**Exercise instructions**. Each line below is to be set down again exactly.

BEGIN

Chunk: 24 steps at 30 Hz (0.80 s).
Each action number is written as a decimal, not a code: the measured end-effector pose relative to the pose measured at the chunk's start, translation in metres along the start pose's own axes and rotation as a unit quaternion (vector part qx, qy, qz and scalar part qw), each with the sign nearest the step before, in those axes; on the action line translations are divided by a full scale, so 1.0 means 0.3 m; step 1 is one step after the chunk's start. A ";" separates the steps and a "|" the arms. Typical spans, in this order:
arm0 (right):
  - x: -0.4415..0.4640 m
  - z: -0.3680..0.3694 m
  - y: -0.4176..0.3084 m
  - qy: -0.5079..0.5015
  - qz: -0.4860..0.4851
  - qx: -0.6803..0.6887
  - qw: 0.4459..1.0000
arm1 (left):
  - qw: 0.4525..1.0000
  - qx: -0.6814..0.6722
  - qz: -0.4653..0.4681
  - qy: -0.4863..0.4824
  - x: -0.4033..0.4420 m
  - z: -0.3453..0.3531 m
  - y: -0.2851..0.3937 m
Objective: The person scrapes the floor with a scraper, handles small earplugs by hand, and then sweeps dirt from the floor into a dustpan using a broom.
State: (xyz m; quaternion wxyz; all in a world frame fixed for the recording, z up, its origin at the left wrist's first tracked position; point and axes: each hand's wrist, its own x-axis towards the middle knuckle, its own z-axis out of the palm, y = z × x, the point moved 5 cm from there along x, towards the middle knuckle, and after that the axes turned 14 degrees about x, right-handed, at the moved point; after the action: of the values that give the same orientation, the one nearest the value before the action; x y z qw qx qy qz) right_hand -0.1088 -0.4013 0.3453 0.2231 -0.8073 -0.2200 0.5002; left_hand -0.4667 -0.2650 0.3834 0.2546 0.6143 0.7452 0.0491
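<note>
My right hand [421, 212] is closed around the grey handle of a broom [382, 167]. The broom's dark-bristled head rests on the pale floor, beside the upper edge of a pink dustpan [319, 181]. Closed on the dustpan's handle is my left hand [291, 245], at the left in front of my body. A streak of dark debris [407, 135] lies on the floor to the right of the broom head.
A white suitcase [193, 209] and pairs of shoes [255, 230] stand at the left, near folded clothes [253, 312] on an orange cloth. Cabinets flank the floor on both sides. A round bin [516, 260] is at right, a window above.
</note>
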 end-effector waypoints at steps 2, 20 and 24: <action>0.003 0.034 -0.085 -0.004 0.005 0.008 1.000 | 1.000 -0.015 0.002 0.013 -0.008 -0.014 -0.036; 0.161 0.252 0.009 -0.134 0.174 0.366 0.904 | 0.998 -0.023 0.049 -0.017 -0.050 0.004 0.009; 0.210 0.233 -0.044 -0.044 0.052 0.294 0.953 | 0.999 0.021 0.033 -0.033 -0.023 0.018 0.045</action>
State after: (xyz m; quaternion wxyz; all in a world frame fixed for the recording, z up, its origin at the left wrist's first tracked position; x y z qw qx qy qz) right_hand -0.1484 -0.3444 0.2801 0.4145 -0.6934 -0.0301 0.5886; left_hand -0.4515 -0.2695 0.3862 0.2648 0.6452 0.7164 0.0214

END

**Task output**.
Chunk: 24 steps at 30 Hz (0.80 s).
Each action number is written as a decimal, not a code: the measured end-effector pose relative to the pose measured at the chunk's start, translation in metres along the start pose's own axes and rotation as a unit quaternion (vector part qx, qy, qz and scalar part qw), each with the sign nearest the step before, in those axes; on the action line translations are divided by a full scale, so 1.0 means 0.3 m; step 1 is one step after the chunk's start. A ";" separates the steps and a "|" the arms. Typical spans, in this order:
arm0 (right):
  - x: -0.4415..0.4640 m
  - z: -0.3680..0.3694 m
  - y: -0.4176..0.3084 m
  - qy: -0.5079..0.5015
  - qz: -0.4860..0.4851
  - qx: -0.6803..0.6887
  - qw: 0.4459..1.0000
arm1 (left):
  - qw: 0.4525..1.0000
  - qx: -0.6814..0.6722
  - qz: -0.4653..0.4681
  - qy: -0.4863..0.4824
  - x: -0.4033..0.4420 m
  - z: -0.3453..0.3531 m
  - y: -0.2851..0.3937 m
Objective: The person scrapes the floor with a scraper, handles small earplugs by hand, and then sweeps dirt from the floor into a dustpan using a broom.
State: (xyz m; quaternion wxyz; all in a world frame fixed for the recording, z up, its origin at the left wrist's first tracked position; point and axes: each hand's wrist, its own x-axis towards the middle knuckle, its own z-axis out of the palm, y = z × x, the point moved 5 cm from there along x, towards the middle knuckle, and after that the axes turned 14 degrees about x, right-handed, at the moved point; after the action: of the values that give the same orientation, the one nearest the value before the action; x y z qw qx qy qz) right_hand -0.1088 -0.4013 0.3453 0.2231 -0.8073 -0.2200 0.5002; left_hand -0.4667 -0.2650 0.3834 0.2546 0.6143 0.7452 0.0491
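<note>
My right hand [421, 212] is closed around the grey handle of a broom [382, 167]. The broom's dark-bristled head rests on the pale floor, beside the upper edge of a pink dustpan [319, 181]. Closed on the dustpan's handle is my left hand [291, 245], at the left in front of my body. A streak of dark debris [407, 135] lies on the floor to the right of the broom head.
A white suitcase [193, 209] and pairs of shoes [255, 230] stand at the left, near folded clothes [253, 312] on an orange cloth. Cabinets flank the floor on both sides. A round bin [516, 260] is at right, a window above.
</note>
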 end-effector waypoints at steps 2, 20 and 24: <action>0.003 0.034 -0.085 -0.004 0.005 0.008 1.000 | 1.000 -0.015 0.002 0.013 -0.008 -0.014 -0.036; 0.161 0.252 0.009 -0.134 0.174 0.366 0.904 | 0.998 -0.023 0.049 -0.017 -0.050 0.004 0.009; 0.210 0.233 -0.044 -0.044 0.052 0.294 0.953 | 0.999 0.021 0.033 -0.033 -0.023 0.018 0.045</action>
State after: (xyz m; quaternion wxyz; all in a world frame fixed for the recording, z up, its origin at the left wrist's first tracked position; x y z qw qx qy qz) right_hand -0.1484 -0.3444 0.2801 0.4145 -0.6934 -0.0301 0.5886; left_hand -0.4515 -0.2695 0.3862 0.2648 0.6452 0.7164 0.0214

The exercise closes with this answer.